WHAT THE TASK ASKS: Below are the records; copy exactly the stretch from the line containing "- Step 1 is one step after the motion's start" through the line containing "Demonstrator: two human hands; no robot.", both ends included, and nothing else.

(Dataset entries)
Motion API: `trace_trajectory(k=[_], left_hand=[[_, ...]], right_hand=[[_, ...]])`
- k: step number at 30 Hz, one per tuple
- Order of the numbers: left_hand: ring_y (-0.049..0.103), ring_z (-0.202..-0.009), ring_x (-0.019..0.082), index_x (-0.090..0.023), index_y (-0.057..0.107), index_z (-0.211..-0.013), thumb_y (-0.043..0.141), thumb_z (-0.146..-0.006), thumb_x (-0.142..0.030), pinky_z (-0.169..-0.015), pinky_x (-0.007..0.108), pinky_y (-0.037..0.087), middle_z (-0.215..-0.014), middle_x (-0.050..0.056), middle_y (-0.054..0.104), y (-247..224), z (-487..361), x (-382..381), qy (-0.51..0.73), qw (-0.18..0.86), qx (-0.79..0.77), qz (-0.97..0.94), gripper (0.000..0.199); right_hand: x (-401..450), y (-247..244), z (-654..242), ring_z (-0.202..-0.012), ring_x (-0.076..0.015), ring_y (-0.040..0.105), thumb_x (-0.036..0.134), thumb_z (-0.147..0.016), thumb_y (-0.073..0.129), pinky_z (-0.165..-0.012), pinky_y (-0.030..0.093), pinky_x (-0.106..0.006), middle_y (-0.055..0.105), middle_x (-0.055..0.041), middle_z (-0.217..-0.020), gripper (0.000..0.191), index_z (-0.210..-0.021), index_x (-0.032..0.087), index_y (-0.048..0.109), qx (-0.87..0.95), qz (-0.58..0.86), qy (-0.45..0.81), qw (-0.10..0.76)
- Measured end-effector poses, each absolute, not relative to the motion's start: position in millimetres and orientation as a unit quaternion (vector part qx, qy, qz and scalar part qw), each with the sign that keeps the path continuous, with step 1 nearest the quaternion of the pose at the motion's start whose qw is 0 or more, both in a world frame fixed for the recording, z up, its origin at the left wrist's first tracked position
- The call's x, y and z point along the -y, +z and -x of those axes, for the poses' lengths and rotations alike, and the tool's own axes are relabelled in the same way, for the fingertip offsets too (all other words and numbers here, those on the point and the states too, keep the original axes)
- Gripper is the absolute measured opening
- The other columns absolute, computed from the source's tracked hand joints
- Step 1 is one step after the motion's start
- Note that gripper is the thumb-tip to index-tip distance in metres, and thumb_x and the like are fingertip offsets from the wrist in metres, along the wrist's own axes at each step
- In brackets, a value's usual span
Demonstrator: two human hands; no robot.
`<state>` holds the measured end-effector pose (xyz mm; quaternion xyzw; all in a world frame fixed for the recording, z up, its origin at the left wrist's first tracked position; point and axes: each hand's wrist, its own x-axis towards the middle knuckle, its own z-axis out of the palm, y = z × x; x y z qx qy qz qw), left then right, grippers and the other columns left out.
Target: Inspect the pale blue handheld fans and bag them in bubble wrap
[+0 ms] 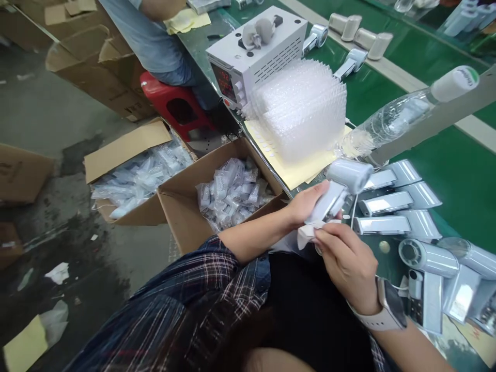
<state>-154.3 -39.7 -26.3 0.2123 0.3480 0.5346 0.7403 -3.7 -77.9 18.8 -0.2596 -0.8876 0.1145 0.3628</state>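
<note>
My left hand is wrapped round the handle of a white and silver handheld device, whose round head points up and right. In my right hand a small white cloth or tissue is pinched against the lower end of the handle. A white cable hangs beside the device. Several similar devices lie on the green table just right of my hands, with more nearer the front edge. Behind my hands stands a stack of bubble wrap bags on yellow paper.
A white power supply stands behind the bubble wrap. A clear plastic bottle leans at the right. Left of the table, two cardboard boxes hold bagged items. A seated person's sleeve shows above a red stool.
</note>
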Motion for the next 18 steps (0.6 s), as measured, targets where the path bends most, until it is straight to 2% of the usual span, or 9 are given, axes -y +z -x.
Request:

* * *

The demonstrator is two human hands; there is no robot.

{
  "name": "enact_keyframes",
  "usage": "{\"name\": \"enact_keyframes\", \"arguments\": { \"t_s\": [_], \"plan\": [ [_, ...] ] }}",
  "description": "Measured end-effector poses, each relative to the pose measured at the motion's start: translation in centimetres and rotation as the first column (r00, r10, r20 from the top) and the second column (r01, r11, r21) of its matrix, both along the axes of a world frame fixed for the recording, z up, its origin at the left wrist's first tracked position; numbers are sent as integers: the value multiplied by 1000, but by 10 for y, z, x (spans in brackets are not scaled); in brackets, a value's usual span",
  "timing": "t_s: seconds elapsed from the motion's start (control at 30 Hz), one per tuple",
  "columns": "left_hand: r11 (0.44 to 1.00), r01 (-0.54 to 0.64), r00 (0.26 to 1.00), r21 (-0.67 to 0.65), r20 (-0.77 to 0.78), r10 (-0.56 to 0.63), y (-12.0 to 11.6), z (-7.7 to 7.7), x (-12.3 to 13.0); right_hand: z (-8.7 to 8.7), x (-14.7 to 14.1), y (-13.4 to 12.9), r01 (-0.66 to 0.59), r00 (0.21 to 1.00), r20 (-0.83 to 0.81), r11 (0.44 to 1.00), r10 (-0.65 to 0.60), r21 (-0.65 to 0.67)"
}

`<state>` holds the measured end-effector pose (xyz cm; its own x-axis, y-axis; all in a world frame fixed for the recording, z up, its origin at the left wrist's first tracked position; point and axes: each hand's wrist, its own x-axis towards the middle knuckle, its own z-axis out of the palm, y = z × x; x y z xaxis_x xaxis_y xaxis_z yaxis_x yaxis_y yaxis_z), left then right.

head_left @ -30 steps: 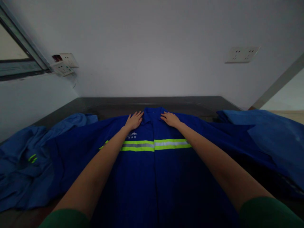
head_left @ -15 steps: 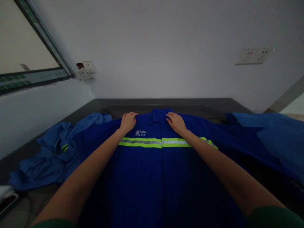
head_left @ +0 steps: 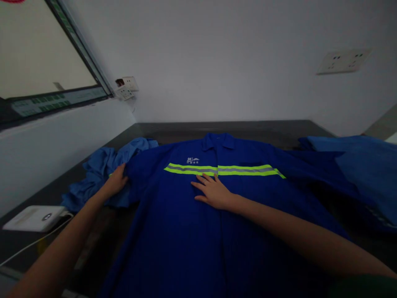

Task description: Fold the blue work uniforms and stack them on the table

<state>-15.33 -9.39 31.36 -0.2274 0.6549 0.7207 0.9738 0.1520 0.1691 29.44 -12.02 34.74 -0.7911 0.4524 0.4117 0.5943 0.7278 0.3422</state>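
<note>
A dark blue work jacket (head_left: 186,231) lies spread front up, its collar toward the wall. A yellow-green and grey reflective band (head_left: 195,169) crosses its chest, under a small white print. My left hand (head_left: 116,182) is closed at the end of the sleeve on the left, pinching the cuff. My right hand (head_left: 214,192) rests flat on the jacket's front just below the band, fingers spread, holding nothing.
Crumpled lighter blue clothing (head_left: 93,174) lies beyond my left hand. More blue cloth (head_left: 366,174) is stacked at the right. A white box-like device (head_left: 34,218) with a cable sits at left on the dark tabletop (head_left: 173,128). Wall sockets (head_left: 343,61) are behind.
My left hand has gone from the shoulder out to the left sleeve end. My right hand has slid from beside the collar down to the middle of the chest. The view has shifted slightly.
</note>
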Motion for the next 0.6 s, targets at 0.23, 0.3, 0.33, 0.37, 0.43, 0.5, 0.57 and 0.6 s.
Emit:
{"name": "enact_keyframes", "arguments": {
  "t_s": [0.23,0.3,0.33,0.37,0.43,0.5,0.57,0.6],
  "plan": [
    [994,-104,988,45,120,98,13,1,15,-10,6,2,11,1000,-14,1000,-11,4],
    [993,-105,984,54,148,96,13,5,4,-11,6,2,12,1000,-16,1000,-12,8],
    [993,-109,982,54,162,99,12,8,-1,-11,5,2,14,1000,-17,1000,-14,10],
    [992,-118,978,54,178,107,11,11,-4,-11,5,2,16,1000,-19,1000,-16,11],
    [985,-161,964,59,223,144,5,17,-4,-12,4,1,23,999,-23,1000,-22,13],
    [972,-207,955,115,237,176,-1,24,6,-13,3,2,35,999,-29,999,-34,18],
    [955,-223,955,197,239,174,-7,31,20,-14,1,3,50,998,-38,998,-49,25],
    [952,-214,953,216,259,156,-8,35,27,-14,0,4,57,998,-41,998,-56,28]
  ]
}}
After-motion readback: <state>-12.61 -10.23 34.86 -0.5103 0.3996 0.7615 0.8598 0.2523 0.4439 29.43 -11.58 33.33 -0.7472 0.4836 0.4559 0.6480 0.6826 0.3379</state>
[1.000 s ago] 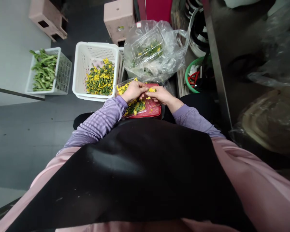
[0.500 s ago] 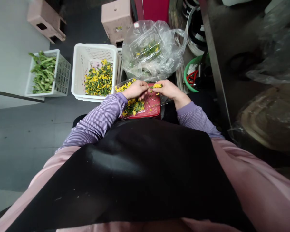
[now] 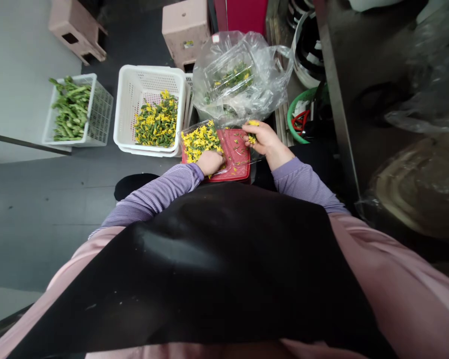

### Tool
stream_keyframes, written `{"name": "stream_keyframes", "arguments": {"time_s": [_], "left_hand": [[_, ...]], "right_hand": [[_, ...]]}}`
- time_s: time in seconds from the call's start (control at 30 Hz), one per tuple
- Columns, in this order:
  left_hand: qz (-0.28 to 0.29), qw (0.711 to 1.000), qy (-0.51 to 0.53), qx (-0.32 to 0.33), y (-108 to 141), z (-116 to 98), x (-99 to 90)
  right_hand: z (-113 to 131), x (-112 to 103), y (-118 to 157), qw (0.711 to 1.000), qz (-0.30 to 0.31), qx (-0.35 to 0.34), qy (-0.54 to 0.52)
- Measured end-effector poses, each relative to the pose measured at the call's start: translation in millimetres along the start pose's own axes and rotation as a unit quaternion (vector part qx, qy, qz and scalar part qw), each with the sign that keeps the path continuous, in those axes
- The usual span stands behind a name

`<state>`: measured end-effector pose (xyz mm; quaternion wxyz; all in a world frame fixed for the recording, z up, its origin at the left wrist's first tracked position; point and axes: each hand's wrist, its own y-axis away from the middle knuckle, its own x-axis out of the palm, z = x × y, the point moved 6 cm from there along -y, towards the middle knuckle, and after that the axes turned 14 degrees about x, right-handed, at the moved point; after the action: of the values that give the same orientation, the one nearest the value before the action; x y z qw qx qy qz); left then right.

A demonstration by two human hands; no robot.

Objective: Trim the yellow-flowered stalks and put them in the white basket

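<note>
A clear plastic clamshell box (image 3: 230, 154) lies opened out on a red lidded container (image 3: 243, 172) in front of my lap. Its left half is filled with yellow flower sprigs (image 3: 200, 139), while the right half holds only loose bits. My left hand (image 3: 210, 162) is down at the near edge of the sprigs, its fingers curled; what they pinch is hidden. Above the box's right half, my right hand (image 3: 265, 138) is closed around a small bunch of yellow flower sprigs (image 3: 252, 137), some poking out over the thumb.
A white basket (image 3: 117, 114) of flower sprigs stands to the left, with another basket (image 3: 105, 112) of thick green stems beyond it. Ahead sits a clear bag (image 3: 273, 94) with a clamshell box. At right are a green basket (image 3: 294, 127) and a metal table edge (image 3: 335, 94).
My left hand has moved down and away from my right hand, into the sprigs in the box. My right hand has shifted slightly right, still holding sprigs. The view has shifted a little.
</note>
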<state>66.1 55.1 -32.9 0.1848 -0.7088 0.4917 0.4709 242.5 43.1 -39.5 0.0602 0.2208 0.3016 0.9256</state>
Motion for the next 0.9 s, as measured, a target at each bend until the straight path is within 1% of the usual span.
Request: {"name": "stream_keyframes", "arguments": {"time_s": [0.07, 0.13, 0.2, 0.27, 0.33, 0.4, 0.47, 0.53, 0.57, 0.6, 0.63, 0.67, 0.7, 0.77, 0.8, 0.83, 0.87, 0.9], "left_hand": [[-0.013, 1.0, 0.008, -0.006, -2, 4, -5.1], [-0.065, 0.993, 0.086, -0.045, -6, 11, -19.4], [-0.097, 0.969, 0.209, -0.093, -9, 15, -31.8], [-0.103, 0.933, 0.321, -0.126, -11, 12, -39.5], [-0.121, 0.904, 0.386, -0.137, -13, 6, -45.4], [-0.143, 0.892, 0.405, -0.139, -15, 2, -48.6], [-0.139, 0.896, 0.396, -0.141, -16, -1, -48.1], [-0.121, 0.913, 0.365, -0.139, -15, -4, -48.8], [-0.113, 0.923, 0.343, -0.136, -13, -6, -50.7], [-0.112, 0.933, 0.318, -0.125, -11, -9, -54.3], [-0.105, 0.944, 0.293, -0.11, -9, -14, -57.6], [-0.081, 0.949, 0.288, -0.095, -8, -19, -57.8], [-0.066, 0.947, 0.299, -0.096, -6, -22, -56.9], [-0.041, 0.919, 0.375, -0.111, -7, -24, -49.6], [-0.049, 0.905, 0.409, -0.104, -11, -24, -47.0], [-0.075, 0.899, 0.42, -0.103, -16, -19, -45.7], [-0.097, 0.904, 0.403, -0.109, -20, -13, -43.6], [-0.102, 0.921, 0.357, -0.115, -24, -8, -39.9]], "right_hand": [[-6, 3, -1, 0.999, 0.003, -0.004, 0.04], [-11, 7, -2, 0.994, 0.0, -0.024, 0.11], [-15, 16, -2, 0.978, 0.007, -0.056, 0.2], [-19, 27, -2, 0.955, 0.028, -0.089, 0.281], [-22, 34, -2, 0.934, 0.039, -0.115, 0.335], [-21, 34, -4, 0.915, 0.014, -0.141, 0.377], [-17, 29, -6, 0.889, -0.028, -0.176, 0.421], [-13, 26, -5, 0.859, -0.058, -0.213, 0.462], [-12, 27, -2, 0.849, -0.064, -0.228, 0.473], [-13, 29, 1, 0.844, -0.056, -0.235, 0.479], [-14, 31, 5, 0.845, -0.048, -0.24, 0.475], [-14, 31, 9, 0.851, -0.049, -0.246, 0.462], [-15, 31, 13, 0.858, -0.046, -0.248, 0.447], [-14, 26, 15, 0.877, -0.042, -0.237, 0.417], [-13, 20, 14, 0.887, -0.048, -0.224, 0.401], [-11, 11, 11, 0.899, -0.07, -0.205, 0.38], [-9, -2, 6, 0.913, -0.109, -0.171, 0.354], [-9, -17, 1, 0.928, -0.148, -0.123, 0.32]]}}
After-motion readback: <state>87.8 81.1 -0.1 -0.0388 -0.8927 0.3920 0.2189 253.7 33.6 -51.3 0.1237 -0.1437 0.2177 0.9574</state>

RESULT BELOW:
- Step 1 is one step after the motion's start
- Note that gripper is the thumb-tip to index-tip distance in metres, and thumb_x and the like are fingertip offsets from the wrist in metres, along the wrist's own axes at each step
- In brackets, a value's usual span
Demonstrator: two human hands; no robot.

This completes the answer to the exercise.